What Does Human Flesh Taste Like? The Answer Depends on Who You Ask
Cannibals have weighed in with different opinions. Some say it tastes like pork, while others say like veal—and still others say like nothing else
Luckily, very few people have any desire to actually eat human flesh. But perhaps some idly wonder what human meat looks and tastes like. Reliable sources on the subject are hard to find, but, for the macabre among us, the taste of human meat isn’t a total mystery.
Gizmodo’s Robbie Gonzalez explained in 2014 that human flesh firmly falls into the red meat camp. Gonzalez wrote that beef is visually the closest meat. “Muscle’s red color can be traced to the presence of a richly pigmented protein called myoglobin and, more specifically, hemes,” he wrote, “the chemical compounds that myoglobin uses to bind and store oxygen as a fuel source for active muscles.”
The concentration of myoglobin in human muscle is around 2 percent, much higher than in pigs, sheep or cows, so beef would be the closest visual equivalent of a human fillet or rump roast. But, according to the testimony of people who have actually eaten other people, the taste of human meat does not reflect its beef-like appearance.
Both serial killers and Polynesian cannibals have described human as being most akin to pork. For example, German criminal and cannibal Armin Meiwes gave that opinion in a 2007 interview after he was imprisoned. “The flesh tastes like pork, a little bit more bitter, stronger,” he said. “It tastes quite good.”
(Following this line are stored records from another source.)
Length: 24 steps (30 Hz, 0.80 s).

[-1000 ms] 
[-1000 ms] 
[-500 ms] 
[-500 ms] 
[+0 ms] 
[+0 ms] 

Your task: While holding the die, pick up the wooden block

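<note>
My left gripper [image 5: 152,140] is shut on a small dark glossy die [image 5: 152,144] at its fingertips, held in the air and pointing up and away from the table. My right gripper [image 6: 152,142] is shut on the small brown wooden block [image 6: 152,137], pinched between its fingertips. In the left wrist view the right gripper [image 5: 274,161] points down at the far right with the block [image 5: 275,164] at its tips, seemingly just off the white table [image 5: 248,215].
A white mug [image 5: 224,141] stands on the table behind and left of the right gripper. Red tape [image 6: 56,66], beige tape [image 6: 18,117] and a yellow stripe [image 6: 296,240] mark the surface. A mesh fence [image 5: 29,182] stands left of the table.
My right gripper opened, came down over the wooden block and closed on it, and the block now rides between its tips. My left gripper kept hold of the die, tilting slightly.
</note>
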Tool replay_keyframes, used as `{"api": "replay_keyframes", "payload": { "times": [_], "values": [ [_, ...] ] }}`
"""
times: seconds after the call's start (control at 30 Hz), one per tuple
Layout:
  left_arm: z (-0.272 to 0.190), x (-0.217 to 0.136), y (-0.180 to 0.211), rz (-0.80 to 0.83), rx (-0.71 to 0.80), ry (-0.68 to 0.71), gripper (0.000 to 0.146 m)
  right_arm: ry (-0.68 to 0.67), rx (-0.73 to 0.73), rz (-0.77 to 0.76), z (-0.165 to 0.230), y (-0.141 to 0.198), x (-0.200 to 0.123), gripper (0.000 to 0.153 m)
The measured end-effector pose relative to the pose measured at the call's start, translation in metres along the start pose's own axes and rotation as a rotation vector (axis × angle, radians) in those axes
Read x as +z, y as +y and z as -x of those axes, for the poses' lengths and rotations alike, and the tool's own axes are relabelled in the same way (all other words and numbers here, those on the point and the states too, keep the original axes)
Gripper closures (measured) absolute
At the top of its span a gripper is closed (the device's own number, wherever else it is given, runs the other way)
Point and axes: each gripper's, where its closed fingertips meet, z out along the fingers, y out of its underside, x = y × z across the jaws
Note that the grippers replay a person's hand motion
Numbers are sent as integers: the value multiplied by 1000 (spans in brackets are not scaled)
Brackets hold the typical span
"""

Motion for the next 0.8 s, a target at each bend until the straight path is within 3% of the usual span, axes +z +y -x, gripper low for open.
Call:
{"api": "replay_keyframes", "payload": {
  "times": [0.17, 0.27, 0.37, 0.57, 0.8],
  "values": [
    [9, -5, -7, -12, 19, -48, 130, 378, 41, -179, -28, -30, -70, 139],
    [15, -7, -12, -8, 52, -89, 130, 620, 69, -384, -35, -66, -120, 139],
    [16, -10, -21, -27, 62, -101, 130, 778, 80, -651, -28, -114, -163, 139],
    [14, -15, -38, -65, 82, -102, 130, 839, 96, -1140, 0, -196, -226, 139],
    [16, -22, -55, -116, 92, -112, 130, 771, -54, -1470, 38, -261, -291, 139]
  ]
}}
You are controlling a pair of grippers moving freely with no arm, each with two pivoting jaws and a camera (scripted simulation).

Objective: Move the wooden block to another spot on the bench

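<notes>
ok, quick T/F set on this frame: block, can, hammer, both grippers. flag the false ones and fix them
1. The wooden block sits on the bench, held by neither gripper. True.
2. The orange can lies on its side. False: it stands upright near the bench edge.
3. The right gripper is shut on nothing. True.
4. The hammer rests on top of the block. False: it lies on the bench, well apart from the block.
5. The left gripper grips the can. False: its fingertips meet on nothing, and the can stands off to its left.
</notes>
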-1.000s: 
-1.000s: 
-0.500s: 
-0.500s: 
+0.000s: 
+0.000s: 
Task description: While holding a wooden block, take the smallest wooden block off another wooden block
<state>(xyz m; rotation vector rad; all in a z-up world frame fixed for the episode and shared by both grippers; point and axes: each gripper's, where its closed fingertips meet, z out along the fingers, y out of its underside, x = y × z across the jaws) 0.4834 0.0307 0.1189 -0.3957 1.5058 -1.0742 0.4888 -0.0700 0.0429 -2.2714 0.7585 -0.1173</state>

But not all cannibals agree with this description. William Seabrook, an author and journalist, traveled to West Africa in the 1920s and later described an encounter with man-flesh in great detail in his book Jungle Ways.
According to him, human flesh tasted like veal. “The roast,” Seabrook wrote, “from which I cut and ate a central slice, was tender, and in color, texture, smell as well as taste, strengthened my certainty that of all the meats we habitually know, veal is the one meat to which this meat is accurately comparable.”
This account is the one of the most descriptive to date, but it has also been called into question. As Slate’s Brian Palmer wrote in 2012, Seabrook “later confessed that the distrustful tribesmen never allowed him to partake in their traditions.” Instead, the author insisted that he attained samples of human flesh from a Parisian hospital and cooked them up himself.
Regardless of Seabrook’s credibility, however, Slate pointed out that, like any meat, the flavor of human flesh would likely depend a great deal on how it is prepared and what cut is sampled. The Azande tribe’s human stew likely tasted entirely different from the deep-fried, parsley-strewn human genitals a Japanese exhibitionist artist served at a dinner party in 2012.
But not all incidences of eating human tissue are so transgressive. Biologist and science writer Bill Schutt partook in a dish of prepared placenta as an example of “medicinal cannibalism.” The resurging practice of placentophagy—eating placenta—is just the latest example in a long line of medical ingestion of human flesh that remained popular in Europe into the 20th century, including eating powdered mummy to stanch internal bleeding and bits of skulls to relieve headaches.
When asked by Scientific American’s Ryan F. Mandelbaum what placenta tasted like in 2016, Schutt had a somewhat unexpected answer. “A lot of people have claimed that it tastes like pork or veal,” Schutt said, “and everything tastes like chicken, I guess. To me, it didn’t taste like any of those. And I’ll tell you, I cleaned my plate. It’s something I’ll never forget.”